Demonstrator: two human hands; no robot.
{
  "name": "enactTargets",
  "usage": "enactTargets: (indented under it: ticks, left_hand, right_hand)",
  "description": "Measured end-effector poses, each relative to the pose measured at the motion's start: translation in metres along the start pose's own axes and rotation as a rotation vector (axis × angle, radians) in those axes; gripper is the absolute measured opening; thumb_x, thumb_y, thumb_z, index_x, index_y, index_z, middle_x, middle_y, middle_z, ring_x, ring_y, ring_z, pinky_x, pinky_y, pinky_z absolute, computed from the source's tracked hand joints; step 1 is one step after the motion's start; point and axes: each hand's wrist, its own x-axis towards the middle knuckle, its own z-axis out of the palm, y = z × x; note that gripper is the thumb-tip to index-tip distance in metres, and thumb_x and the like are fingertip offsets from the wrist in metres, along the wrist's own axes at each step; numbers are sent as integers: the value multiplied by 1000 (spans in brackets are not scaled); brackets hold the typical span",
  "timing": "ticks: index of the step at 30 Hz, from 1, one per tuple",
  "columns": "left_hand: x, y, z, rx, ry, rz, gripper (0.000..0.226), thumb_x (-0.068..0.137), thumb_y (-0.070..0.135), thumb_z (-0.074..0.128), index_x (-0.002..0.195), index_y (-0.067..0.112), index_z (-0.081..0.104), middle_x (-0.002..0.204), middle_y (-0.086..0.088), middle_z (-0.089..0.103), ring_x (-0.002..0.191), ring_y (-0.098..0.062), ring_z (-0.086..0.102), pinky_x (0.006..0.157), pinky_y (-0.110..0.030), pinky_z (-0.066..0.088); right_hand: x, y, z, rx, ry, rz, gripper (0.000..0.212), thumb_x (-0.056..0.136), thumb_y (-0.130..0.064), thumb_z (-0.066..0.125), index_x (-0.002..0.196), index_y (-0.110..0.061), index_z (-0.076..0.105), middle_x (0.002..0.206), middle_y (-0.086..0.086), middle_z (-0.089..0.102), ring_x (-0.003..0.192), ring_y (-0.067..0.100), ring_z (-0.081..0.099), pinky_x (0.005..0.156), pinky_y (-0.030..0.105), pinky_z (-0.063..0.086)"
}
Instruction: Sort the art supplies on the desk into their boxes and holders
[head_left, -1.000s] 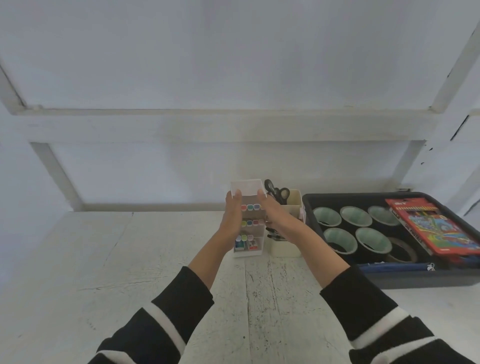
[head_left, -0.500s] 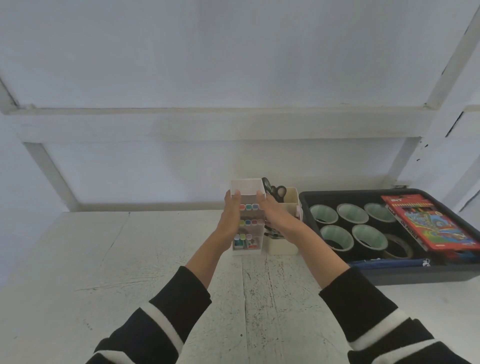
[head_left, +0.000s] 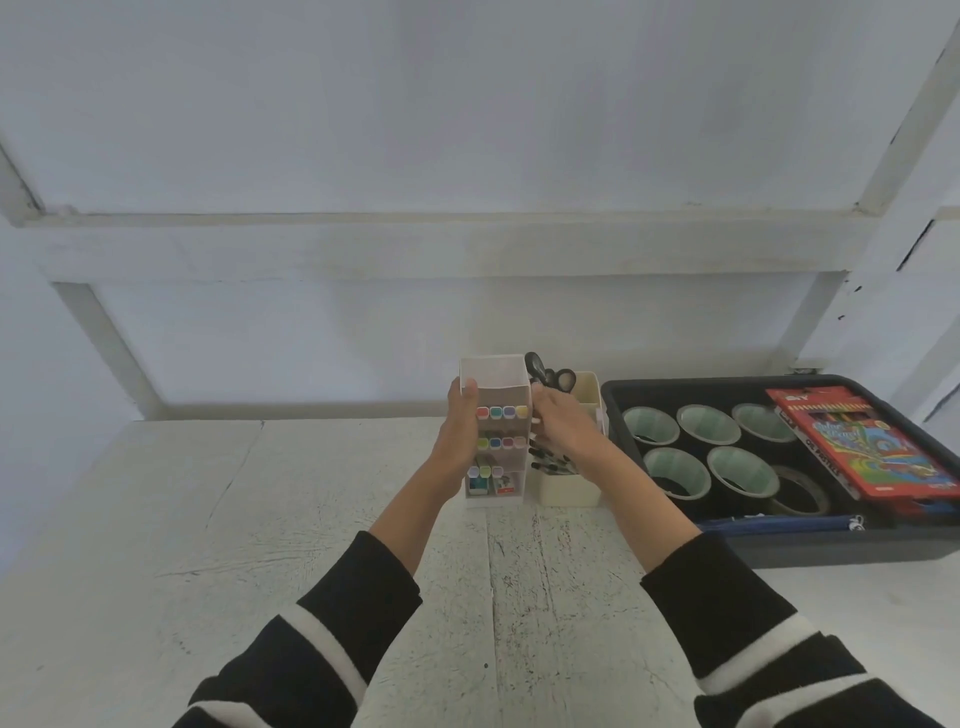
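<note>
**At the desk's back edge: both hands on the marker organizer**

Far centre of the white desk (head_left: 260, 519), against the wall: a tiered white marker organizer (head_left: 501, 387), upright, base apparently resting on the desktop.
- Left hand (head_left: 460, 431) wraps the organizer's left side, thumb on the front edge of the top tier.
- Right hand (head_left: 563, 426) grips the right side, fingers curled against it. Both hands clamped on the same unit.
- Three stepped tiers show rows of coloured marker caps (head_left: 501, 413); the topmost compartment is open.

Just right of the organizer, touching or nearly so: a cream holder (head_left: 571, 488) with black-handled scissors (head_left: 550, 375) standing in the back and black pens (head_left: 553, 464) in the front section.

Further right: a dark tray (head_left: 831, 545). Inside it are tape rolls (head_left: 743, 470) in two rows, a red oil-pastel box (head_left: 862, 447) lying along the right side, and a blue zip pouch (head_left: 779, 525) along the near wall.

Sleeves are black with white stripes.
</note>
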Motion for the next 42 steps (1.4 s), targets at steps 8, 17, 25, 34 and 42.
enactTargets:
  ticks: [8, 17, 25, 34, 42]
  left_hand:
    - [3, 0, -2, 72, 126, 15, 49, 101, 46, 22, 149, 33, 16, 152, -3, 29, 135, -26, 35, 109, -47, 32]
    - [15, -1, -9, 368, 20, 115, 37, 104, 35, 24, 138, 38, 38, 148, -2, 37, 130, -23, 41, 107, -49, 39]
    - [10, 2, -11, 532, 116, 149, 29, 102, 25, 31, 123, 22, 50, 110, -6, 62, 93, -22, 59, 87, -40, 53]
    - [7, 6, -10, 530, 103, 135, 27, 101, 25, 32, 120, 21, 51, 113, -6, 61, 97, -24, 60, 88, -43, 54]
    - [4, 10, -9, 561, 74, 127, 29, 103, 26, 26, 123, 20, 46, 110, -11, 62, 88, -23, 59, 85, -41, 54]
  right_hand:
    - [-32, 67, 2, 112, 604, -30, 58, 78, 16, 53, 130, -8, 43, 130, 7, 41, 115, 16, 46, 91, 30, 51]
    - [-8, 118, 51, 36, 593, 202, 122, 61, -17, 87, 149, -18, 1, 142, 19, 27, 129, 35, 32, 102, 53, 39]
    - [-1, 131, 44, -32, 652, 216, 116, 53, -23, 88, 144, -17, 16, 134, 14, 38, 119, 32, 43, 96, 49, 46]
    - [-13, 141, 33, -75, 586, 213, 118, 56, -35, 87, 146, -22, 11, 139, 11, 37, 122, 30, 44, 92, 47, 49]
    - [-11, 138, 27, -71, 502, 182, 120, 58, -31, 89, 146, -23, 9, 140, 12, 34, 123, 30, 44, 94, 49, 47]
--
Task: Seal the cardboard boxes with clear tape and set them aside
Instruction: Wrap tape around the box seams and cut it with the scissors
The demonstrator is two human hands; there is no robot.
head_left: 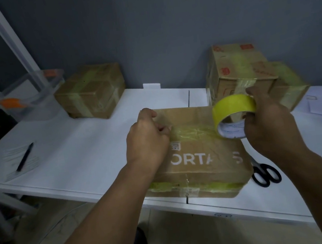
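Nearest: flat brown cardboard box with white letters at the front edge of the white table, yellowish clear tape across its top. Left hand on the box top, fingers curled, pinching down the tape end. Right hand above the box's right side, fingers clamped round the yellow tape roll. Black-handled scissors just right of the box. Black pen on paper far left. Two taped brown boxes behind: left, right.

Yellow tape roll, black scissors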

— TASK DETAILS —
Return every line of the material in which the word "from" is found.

— SOLUTION TO THE PROBLEM —
  "description": "Measured end-effector poses, each relative to the pose measured at the motion's start: translation in metres along the start pose's own axes and rotation as a rotation vector (axis × angle, radians) in those axes; gripper is the absolute measured opening; thumb_x, thumb_y, thumb_z, index_x, index_y, index_z, middle_x, middle_y, middle_z, ring_x, ring_y, ring_z, pinky_x, pinky_y, pinky_z absolute, computed from the source's tracked hand joints; step 1 is one step after the motion's start; point and axes: each hand's wrist, its own x-axis towards the middle knuckle, its own z-axis out of the palm, y = z × x; note that gripper is the thumb-tip to index-tip distance in metres, and thumb_x and the like are fingertip offsets from the wrist in metres, along the wrist's own axes at each step; numbers are sent as integers: the value multiplied by 1000 (spans in brackets are not scaled); brackets hold the typical span",
  "timing": "ticks: index of the step at 30 Hz, from 1, one per tuple",

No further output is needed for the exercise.